If you follow  media stories regarding health, diet, nutrition and exercise recommendations you may be feeling a little confused. I understand! As health and nutrition guidelines are constantly challenged with new research finding coming to light, the media grabs hold of it and hypes it up. So what you believe one day, may be seem to refuted the next. But in the meantime, the media makes the findings seem definitive. Many respond by jumping on the latest health bandwagon based on inconclusive research.

Some things that have recently be challenged are:

  • the role (amount and type) of fat and heart disease, diabetes and other chronic conditions.
  • the ideal frequency, duration and intensity of exercise  for weight loss or  to maintain or improve health.
  • if sugar contributes to diabetes, metabolic syndrome, weight gain.
  • if “natural” and organic foods are better for overall health.
  • if dietary supplements are safe and/or do what the label and advertisements claim.
  • the great macronutrient (protein, carbohydrate, fat) debate regarding weight loss, e.g., which is the best approach for fast result or  long-lasting results?

What to do:?

  • Use common sense! If it seems to good to be true, it probably won’t help you achieve your desired outcome.
  • Go back to the basics. Yes, I know this sounds boring but no matter how many weight loss remedies are touted, how many times you hear you can lose weight can keep if off without exercise and without changing your eating habits, these far-fetched claims are just not true.
  • Consult a educated, trained, licensed and/or certified healthcare professional.
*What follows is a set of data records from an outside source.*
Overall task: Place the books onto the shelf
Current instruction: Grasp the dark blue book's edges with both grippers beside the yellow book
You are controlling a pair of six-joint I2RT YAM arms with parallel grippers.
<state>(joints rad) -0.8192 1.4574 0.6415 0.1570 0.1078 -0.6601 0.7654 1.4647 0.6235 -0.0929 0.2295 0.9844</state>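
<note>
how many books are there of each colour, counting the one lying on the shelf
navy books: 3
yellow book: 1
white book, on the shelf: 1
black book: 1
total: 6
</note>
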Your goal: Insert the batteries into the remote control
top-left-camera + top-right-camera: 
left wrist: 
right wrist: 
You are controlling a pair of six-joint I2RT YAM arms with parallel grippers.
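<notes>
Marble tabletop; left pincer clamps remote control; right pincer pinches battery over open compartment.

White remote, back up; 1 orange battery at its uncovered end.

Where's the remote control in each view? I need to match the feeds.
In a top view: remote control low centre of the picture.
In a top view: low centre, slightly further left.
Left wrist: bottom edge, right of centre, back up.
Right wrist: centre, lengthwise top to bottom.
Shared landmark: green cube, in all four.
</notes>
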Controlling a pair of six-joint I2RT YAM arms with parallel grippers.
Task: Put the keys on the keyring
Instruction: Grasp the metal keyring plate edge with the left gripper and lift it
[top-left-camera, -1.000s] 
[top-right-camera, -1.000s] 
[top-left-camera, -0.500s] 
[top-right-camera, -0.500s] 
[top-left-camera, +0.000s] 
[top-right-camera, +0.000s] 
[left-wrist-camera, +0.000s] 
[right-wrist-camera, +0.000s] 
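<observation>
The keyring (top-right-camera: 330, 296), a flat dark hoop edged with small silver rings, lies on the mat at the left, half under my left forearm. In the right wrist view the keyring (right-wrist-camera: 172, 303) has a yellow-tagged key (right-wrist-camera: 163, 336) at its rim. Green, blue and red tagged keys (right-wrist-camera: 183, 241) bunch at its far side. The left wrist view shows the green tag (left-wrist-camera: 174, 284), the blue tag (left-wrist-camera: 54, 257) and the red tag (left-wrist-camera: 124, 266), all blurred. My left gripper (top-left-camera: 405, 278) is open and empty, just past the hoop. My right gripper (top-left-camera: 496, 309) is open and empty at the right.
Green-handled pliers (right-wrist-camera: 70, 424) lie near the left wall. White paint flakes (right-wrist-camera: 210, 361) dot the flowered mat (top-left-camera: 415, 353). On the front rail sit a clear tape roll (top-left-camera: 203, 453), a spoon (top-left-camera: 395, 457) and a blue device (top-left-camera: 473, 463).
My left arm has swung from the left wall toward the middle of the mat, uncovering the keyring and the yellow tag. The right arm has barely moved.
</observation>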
Since I am one of those (educated, trained, licensed and/or certified healthcare professional), as in my case, a registered dietitian, certified personal trainer with a BS and MS in nutrition and 25+ years of experience and education to share with you, I will sum up my recommendations and thoughts on what is a healthy diet and lifestyle:

  1. Avoid quick weight loss schemes and fad diets. Instead focus on making lifestyle and eating behavior changes.
  2. Choose a variety of fruits and vegetables consume 5-9 servings every day.
  3. When choosing grain-based sources of carbohydrates, choose mostly whole grains and legumes. Skip refined flours such as enriched, white, semolina (pasta), white rice and other highly processed grains.
  4. If you do #3&#4 you will likely meet my next recommendation of consuming 25-40 grams of fiber per day.
  5. Eat plenty of lean protein and non-fat dairy products. Skip processed meats as they are loaded with sodium and other additives and often are high in unhealthy fats.
  6. Keep moving. Combine the 4 pillars of exercise: strength, cardio, flexibility and balance into you weekly routine.
  7. In addition to you more structured exercise program, look for opportunities to be more active throughout your day
  8. Get 7-8 hours of quality sleep every night. This not only helps regulate hormones that favor maintaining a healthier weight, it also helps you better manage stress and better perform your daily activities.
  9. Choose your beverages carefully. Water, coffee, tea, and limited amounts of alcohol are fine. Pass on the fancy sweetened high-fat coffee drinks and smoothies that are often loaded with more sugar than nutrition. Also decrease sweetened and unsweetened soft drinks and sports drinks.
  10. Eat smaller portions and fewer snack foods!!